■ Work required
Below are the records; copy each line in them that holds the word "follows".

===============

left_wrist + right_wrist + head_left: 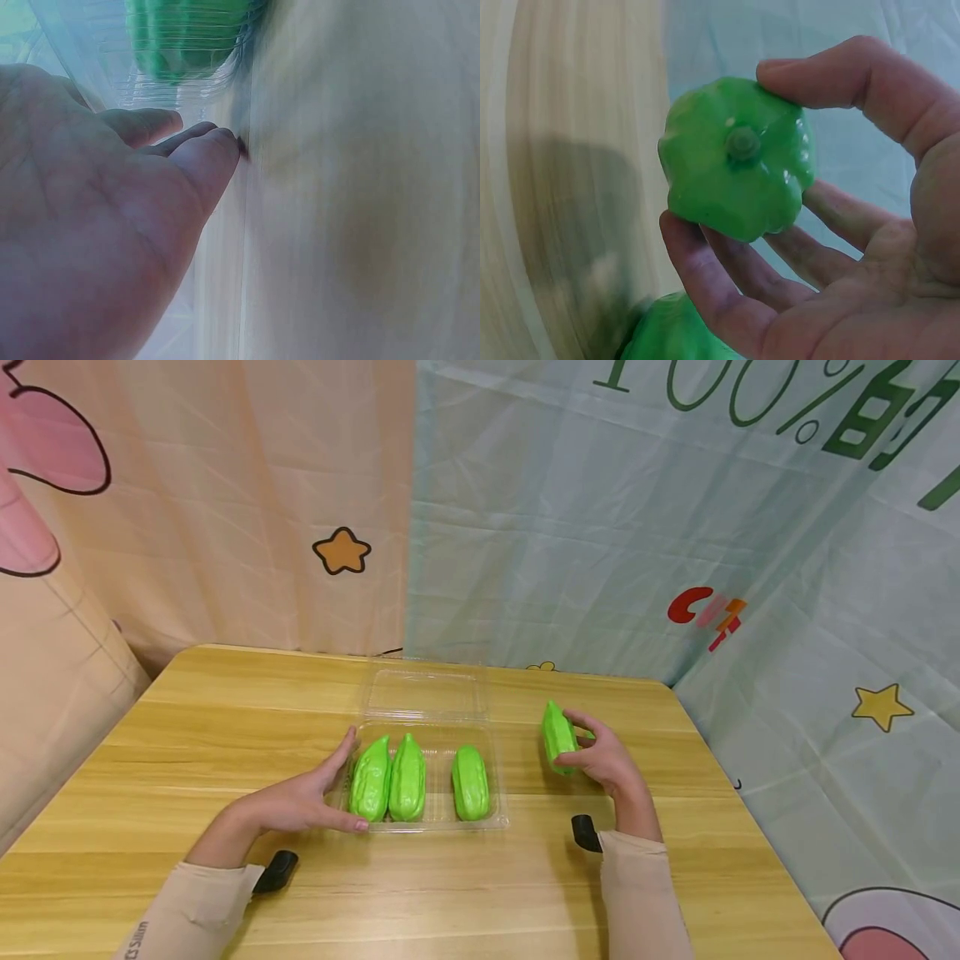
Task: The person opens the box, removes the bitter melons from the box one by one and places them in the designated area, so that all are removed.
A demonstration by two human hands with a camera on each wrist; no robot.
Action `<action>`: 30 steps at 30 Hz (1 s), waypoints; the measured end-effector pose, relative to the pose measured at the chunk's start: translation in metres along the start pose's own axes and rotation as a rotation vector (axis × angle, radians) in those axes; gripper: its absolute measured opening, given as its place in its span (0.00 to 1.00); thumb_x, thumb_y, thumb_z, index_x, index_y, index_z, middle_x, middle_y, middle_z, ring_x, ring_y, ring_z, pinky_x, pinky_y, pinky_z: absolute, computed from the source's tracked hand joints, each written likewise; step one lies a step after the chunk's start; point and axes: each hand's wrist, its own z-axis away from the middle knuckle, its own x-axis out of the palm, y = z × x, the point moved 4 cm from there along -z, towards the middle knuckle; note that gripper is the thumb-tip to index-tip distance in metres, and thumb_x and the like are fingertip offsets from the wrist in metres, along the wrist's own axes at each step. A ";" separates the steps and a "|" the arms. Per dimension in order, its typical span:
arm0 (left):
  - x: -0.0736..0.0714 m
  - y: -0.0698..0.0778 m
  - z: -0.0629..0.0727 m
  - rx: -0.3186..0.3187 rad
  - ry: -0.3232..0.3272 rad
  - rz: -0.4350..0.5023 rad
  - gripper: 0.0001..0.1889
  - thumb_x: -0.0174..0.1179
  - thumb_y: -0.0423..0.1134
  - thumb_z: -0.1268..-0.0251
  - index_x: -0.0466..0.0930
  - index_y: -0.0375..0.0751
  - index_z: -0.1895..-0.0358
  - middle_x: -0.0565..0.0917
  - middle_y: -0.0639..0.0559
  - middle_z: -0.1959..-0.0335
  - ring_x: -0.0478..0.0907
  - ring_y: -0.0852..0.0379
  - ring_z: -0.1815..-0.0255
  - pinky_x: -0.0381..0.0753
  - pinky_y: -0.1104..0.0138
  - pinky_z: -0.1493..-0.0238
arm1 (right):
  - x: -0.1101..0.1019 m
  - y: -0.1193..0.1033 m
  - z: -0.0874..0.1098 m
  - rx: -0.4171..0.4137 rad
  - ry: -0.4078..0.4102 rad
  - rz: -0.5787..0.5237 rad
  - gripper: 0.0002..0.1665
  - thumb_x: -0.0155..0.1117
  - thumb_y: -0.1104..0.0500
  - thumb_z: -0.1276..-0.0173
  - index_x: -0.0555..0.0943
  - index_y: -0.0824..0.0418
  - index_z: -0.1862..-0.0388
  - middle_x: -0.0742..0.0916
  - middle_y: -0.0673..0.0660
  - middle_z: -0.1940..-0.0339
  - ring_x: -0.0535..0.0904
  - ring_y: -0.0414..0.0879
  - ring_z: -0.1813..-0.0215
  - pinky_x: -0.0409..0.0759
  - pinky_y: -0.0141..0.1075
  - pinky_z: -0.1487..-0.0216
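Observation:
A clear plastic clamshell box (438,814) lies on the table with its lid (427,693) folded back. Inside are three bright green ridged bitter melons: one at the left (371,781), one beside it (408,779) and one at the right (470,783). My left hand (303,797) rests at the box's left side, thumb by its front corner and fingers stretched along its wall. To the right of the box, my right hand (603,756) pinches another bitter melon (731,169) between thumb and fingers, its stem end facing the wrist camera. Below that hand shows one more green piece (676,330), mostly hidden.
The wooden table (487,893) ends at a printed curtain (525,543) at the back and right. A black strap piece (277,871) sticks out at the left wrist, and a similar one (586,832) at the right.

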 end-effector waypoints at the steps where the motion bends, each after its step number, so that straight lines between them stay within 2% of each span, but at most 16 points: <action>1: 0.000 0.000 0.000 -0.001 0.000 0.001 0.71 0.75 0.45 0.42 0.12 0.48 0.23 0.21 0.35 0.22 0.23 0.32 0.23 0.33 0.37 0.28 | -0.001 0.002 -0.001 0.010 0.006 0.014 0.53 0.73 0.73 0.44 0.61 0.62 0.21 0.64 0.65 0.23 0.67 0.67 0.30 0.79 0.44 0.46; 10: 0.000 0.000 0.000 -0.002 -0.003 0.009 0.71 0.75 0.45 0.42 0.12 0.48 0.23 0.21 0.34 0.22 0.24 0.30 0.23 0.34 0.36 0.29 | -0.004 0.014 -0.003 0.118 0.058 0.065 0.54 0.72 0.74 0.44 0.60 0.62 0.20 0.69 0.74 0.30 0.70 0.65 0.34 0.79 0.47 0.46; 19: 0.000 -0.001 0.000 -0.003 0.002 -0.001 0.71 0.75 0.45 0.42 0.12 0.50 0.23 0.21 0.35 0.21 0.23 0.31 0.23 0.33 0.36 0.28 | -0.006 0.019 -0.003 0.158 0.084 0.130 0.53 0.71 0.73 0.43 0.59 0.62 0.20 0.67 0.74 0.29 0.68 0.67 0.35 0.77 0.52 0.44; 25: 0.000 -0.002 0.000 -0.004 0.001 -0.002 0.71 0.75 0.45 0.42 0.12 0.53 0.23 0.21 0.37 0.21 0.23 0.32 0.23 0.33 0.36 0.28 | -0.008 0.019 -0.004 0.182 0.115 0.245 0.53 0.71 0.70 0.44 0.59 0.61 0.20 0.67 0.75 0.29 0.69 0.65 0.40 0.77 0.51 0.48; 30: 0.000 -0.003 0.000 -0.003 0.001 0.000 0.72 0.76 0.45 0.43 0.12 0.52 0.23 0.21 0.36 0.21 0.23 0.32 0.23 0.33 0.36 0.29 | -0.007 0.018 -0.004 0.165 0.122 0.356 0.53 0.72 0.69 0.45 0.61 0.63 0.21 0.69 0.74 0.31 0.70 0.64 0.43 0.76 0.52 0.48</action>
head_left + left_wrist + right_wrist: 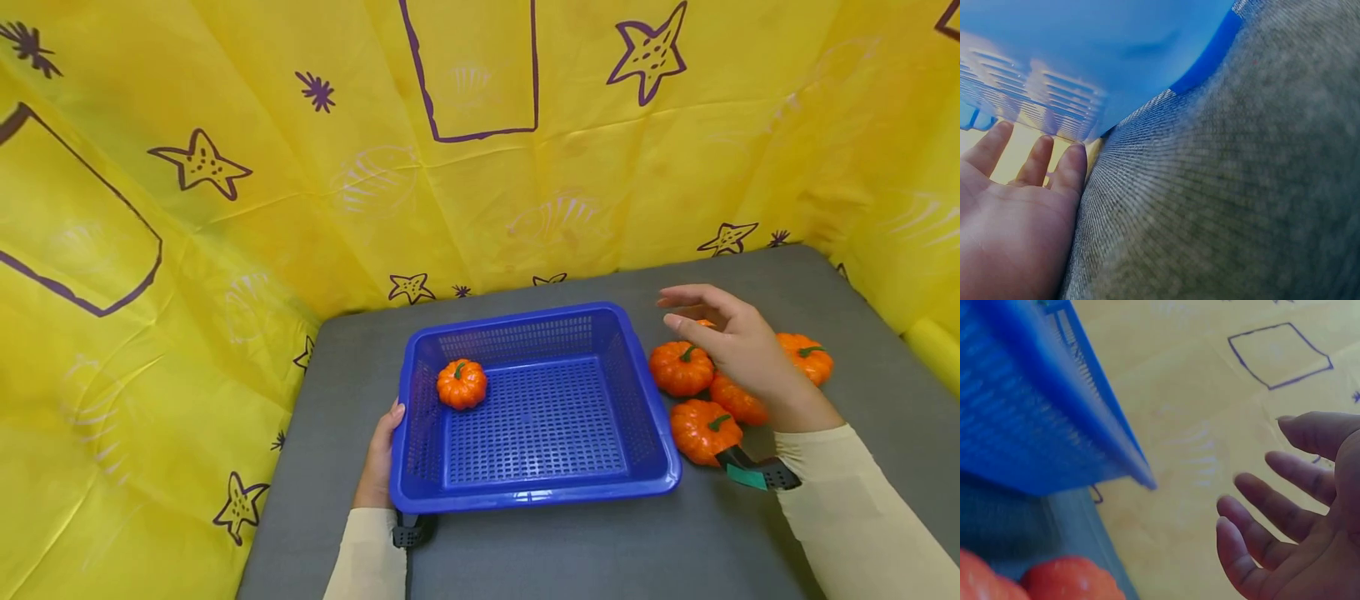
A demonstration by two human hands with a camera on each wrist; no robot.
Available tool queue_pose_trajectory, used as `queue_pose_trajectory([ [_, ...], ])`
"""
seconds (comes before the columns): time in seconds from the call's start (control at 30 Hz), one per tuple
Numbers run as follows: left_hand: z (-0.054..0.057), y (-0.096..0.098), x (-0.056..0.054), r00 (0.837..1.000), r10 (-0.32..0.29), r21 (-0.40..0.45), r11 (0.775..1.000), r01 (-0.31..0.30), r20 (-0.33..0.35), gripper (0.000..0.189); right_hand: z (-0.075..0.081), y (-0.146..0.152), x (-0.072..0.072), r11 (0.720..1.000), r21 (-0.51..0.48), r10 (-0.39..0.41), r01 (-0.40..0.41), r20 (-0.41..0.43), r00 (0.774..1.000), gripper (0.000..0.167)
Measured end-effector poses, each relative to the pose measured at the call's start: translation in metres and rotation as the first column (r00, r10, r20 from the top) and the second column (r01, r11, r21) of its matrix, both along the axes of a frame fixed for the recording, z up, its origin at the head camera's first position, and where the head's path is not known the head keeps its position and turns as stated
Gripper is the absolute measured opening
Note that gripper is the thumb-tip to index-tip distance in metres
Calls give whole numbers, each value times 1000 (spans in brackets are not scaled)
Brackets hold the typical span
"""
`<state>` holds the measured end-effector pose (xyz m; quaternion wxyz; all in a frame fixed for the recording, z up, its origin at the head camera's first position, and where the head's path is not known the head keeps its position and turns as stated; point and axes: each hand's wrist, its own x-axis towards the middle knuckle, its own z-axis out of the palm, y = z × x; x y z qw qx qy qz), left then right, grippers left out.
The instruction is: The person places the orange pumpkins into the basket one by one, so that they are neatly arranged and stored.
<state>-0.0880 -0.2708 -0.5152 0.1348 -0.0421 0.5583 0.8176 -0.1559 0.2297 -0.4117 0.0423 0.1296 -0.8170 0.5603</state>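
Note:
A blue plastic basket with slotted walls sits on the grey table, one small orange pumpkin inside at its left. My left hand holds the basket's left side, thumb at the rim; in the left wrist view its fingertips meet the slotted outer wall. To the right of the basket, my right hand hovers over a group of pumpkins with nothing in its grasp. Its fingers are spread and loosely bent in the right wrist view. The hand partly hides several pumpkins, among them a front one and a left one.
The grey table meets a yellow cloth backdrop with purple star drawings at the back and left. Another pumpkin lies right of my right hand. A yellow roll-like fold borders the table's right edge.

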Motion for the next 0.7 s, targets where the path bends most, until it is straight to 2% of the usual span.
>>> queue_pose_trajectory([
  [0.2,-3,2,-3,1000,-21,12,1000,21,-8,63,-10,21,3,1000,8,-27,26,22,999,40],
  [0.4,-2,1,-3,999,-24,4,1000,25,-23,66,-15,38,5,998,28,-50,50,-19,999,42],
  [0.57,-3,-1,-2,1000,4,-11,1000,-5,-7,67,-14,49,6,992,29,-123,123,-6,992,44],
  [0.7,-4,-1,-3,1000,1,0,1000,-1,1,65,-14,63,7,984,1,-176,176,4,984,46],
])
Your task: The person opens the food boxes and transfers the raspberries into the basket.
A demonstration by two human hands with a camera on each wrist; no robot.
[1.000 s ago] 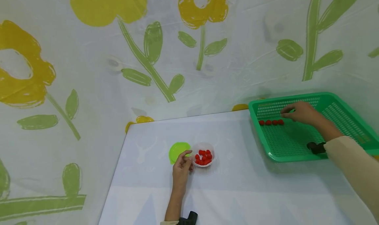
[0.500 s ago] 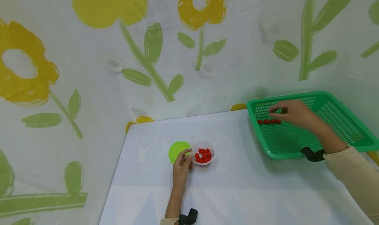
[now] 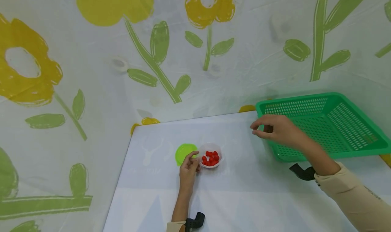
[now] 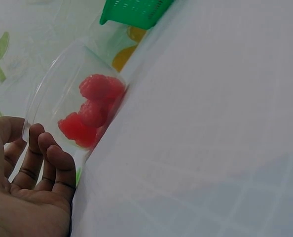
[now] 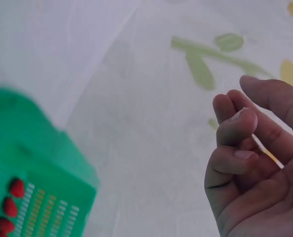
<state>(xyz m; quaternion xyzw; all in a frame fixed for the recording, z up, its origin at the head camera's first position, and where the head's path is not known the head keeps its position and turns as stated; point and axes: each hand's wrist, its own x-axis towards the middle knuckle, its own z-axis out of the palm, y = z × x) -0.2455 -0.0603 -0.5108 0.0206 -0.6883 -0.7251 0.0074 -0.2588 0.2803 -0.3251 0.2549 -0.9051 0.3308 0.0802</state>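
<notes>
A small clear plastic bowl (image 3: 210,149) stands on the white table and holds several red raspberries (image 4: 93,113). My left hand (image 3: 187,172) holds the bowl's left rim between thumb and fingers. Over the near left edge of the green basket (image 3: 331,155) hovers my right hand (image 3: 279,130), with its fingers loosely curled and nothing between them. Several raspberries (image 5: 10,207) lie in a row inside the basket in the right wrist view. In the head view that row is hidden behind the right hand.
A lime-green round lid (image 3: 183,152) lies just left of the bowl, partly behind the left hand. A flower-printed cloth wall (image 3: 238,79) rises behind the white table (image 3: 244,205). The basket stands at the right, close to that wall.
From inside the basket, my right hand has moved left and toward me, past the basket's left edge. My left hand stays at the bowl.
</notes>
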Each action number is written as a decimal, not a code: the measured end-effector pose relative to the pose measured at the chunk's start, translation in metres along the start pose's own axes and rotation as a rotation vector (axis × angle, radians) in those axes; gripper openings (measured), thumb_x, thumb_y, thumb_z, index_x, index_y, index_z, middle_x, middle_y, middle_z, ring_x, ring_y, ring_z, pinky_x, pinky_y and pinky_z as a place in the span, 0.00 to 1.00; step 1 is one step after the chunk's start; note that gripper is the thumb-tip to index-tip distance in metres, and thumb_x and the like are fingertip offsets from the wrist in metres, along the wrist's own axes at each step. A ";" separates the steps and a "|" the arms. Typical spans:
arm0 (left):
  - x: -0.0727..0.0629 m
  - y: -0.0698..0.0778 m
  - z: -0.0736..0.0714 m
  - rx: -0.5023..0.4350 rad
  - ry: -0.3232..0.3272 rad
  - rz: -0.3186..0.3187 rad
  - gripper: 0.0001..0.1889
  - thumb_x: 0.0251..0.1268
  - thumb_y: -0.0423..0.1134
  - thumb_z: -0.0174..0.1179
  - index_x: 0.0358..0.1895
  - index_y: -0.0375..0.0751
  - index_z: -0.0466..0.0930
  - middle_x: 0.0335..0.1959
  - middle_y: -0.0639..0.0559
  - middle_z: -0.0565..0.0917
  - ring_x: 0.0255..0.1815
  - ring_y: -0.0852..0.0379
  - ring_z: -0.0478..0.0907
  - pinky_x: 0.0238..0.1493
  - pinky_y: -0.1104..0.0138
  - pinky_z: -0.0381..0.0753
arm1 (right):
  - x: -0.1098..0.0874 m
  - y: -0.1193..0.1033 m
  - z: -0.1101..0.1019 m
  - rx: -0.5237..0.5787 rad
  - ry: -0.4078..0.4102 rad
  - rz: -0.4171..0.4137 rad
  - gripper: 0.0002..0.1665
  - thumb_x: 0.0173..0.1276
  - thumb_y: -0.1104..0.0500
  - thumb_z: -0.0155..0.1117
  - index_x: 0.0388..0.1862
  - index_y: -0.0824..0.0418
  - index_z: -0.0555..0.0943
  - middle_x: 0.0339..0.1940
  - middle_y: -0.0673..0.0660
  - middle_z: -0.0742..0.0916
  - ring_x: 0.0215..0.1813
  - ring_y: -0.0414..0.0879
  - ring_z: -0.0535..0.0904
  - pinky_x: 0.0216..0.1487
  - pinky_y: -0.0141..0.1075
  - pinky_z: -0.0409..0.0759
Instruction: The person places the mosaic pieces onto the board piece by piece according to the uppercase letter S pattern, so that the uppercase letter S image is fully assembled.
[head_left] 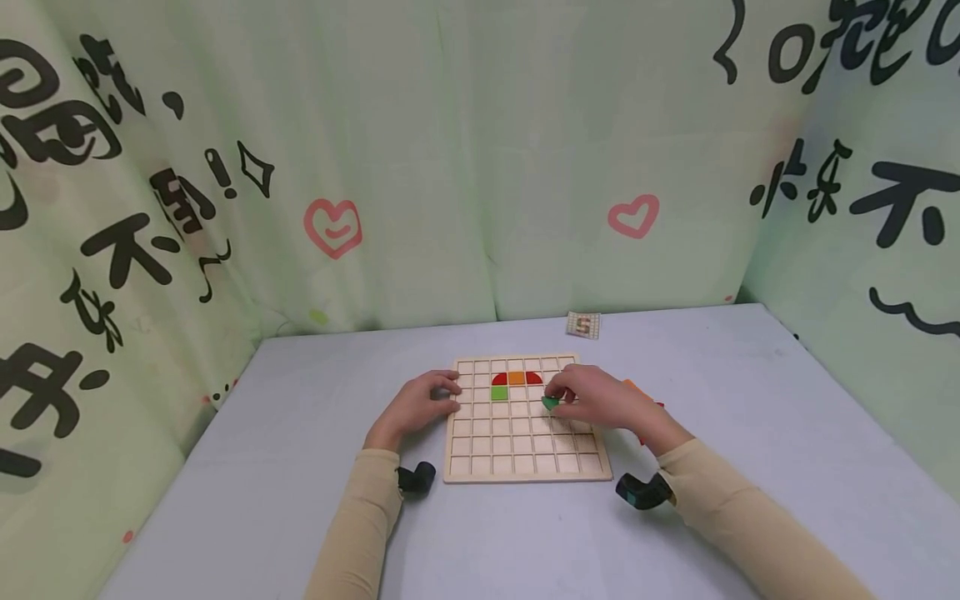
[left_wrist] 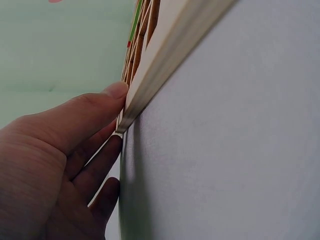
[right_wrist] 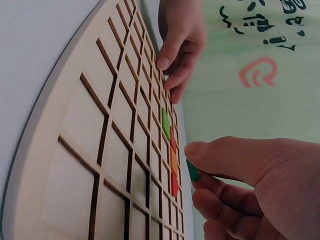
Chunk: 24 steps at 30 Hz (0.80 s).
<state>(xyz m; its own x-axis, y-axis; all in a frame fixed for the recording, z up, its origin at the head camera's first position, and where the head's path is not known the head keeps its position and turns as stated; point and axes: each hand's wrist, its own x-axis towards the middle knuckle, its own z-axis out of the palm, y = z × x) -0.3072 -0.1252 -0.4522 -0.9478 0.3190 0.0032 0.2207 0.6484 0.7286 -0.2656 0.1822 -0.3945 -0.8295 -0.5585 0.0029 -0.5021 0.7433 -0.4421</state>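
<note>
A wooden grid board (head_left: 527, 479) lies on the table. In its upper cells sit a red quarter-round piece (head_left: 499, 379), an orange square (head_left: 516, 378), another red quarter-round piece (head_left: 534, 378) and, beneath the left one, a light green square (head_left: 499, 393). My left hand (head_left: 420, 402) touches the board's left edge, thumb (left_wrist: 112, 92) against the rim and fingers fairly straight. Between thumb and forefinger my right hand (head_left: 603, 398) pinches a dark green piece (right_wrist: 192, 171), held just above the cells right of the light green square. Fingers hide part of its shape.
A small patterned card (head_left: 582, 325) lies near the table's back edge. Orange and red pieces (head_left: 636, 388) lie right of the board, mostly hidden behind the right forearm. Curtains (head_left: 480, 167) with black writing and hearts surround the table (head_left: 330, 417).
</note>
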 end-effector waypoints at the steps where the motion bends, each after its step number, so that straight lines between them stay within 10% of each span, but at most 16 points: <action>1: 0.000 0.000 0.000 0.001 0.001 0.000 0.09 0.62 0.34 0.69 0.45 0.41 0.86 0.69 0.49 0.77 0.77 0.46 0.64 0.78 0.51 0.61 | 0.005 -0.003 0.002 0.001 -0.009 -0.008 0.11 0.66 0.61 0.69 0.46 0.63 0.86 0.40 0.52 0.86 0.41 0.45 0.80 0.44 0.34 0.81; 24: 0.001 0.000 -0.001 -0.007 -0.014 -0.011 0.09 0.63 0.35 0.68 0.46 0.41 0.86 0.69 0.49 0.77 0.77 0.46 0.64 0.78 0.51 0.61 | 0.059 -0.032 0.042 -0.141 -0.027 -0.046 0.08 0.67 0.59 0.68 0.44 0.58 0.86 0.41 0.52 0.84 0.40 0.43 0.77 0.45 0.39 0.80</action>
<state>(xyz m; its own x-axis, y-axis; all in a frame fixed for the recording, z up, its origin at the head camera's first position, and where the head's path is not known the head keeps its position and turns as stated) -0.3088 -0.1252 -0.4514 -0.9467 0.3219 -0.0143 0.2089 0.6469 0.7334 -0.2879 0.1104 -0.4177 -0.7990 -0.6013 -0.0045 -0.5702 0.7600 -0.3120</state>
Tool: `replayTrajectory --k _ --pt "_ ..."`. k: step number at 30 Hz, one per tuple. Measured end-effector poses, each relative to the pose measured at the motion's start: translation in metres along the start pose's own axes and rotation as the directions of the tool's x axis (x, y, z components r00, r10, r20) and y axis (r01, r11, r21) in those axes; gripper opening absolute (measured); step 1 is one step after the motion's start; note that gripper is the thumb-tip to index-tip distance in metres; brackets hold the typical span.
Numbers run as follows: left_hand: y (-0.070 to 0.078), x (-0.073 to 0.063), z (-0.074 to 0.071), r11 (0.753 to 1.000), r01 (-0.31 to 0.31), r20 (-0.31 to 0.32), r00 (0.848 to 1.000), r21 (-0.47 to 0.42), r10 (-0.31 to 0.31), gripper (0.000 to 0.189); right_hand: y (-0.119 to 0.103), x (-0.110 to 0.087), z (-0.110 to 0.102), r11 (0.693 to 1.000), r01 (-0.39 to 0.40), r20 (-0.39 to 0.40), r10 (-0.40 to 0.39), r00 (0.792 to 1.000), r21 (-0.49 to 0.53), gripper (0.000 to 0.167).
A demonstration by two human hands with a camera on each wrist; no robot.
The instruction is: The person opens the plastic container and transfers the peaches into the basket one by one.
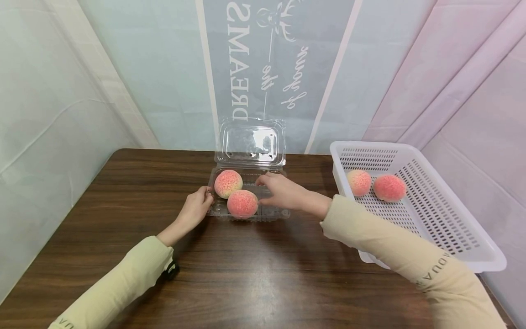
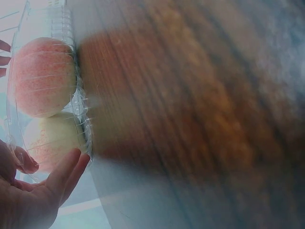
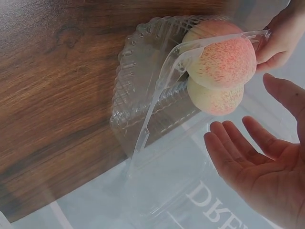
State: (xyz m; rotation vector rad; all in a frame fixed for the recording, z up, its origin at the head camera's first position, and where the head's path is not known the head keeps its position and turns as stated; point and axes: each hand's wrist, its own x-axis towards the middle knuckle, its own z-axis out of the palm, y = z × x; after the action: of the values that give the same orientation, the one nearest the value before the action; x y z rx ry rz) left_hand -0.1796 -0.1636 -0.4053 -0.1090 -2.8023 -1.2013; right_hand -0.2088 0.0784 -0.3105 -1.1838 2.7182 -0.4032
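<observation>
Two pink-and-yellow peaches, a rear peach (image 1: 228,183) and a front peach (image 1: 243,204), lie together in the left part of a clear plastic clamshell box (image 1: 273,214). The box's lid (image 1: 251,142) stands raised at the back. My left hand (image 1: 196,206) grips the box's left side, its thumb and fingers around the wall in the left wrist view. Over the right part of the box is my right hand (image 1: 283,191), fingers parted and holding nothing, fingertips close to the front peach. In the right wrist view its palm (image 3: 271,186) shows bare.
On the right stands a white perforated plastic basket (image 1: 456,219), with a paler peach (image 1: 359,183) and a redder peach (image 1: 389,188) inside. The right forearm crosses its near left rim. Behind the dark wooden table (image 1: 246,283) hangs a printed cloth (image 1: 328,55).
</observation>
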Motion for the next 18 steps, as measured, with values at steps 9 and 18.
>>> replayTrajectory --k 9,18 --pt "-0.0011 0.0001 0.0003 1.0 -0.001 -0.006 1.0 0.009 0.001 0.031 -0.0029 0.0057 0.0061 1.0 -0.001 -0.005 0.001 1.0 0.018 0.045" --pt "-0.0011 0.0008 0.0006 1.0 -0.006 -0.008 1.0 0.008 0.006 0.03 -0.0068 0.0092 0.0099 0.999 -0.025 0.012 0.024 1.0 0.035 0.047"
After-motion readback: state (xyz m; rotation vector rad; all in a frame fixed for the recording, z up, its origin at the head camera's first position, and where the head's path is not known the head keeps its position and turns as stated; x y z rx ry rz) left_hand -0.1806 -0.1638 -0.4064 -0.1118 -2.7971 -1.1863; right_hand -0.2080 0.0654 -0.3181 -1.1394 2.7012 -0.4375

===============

■ Exercise response
Numbers run as follows: left_hand: z (-0.054..0.057), y (-0.096..0.098), x (-0.056..0.054), r00 (0.837..1.000), r10 (-0.32..0.29), r21 (-0.40..0.45), r11 (0.775..1.000), r01 (-0.31..0.30), r20 (-0.33..0.35), gripper (0.000..0.189); right_hand: z (-0.075..0.081), y (-0.146..0.152), x (-0.072..0.072), r11 (0.720..1.000), r21 (-0.51..0.48), r10 (-0.39..0.41), r01 (-0.40..0.41), r20 (-0.41..0.43), r00 (0.774..1.000), gripper (0.000..0.167)
Numbers run as follows: left_hand: y (-0.070 to 0.078), x (-0.073 to 0.063), z (-0.074 to 0.071), r11 (0.753 to 1.000), r01 (-0.31 to 0.31), r20 (-0.31 to 0.32), r00 (0.848 to 1.000), r21 (-0.47 to 0.42), r10 (-0.31 to 0.31), gripper (0.000 to 0.189); right_hand: y (-0.119 to 0.103), x (-0.110 to 0.087), z (-0.110 to 0.102), r11 (0.693 to 1.000), r01 (-0.39 to 0.40), r20 (-0.39 to 0.40), r10 (-0.40 to 0.39), r00 (0.792 to 1.000), r21 (-0.49 to 0.53), gripper (0.000 to 0.167).

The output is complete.